Brad Smith, Microsoft vice-chair and president, said the investment is the largest in Microsoft’s 40-year history in the country.
“We’re coupling this A$5bn in computing capacity and capabilities with AI and engineering that will strengthen the nation’s cyber defence, including a deeper collaboration with the Australian Signals Directorate,” Smith said.
Part of the plan’s objective is to boost Australia’s cybersecurity measures, and to that end, Microsoft will collaborate with the Australian Signals Directorate (a government cybersecurity and intelligence agency) on a joint initiative aimed at protecting Australian residents, businesses and government entities from cyberthreats.
Australian prime minister Anthony Albanese said that the investment in “skills and workers of the future” will help Australia to strengthen its position as a world-leading economy.
“A priority for my government is to ensure all Australians benefit from economic growth. This means that we need to provide the skills to enable Australians to succeed in the jobs of the future,” Albanese said.

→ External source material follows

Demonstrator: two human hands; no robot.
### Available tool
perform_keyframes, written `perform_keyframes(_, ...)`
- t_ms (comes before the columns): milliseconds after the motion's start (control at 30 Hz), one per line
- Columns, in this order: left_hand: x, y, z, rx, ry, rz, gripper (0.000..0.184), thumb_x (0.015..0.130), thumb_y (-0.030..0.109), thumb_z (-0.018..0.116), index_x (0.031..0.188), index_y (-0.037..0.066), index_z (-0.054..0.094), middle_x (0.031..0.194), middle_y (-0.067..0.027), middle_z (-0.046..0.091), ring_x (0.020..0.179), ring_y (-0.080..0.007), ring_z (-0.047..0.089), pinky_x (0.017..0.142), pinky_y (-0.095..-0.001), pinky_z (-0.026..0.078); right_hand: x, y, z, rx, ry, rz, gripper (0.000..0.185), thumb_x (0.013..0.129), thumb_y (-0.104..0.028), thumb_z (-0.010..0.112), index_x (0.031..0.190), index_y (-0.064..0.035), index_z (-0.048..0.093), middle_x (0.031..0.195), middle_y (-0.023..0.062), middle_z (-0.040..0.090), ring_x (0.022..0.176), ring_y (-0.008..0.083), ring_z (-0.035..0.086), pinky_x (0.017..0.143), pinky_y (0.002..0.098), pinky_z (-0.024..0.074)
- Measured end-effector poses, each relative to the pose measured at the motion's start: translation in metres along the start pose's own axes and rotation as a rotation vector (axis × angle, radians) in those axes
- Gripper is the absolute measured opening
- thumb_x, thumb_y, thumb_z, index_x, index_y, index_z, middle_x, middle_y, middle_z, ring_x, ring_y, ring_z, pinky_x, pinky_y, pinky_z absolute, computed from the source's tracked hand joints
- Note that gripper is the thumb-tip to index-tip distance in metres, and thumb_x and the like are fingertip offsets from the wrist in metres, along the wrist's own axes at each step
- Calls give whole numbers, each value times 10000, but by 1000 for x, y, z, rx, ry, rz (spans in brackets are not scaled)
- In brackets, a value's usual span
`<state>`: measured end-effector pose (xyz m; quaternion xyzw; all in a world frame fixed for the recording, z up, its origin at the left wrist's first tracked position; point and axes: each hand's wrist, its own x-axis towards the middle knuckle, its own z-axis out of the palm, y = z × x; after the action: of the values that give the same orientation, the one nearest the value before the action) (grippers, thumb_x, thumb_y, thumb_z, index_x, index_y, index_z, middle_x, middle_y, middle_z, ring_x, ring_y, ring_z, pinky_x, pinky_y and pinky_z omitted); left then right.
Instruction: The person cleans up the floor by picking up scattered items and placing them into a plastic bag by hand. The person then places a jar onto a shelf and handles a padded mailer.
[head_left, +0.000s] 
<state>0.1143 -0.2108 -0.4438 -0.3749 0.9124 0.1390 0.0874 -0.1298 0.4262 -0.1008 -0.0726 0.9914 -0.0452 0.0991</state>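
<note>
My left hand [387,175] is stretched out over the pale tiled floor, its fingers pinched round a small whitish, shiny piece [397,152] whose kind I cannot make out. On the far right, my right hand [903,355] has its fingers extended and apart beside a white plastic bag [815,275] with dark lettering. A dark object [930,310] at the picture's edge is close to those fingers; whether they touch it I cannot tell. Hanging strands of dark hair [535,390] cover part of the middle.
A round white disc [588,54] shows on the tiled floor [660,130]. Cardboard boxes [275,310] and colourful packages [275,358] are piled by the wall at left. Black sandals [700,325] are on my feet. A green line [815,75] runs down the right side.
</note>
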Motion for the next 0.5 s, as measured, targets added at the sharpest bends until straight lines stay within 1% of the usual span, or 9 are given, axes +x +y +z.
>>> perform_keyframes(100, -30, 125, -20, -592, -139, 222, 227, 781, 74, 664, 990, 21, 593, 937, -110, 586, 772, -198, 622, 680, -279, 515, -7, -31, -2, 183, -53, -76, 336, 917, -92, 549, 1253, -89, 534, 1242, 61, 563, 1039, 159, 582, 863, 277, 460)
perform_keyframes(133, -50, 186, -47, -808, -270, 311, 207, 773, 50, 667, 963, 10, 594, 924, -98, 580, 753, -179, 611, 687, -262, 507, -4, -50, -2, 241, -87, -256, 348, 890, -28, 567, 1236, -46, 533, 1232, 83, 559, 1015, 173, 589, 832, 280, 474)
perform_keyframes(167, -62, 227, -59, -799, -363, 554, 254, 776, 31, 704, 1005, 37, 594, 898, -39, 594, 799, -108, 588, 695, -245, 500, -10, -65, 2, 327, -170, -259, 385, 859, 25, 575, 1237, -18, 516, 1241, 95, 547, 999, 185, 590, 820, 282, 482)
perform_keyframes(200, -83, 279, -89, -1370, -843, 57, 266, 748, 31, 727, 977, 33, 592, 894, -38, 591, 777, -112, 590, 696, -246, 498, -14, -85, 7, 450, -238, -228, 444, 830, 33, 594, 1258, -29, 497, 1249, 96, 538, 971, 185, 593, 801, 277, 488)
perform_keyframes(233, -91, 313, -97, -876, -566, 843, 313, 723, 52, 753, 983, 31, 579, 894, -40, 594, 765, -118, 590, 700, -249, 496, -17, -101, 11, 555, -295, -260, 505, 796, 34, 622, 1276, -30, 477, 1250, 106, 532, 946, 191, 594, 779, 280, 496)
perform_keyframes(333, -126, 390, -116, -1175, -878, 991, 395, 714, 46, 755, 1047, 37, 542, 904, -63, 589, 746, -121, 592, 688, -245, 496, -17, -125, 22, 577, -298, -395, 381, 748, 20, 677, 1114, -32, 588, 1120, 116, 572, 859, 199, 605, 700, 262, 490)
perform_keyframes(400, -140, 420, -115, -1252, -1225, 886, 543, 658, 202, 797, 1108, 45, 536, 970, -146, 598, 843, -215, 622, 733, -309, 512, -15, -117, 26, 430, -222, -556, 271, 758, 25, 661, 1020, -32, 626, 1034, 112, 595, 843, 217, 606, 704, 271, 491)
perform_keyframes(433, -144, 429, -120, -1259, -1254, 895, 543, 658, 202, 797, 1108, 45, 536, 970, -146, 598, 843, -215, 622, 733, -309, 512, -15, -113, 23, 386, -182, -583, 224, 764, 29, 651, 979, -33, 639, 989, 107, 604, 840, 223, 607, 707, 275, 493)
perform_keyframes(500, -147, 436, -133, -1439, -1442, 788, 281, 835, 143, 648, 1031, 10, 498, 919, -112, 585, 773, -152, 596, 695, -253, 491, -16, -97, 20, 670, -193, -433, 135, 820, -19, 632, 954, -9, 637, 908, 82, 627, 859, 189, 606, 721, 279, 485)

“A strong economy requires protection from cyberthreats. I welcome Microsoft’s collaboration with the Australian Signals Directorate to enhance cybersecurity for households and business.”
Microsoft has been one of the main companies pushing AI in the global tech sector this year, with its investments in OpenAI. The tech giant has incorporated AI into various products and services, which saw it get a revenue boost earlier this year.
Microsoft chair and CEO Satya Nadella’s response to the company’s earnings results in July suggests the company will continue its focus on AI for the foreseeable future.
“Organisations are asking not only how – but how fast – they can apply this next generation of AI to address the biggest opportunities and challenges they face – safely and responsibly,” Nadella said at the time.
“We remain focused on leading the new AI platform shift, helping customers use the Microsoft cloud to get the most value out of their digital spend and driving operating leverage.”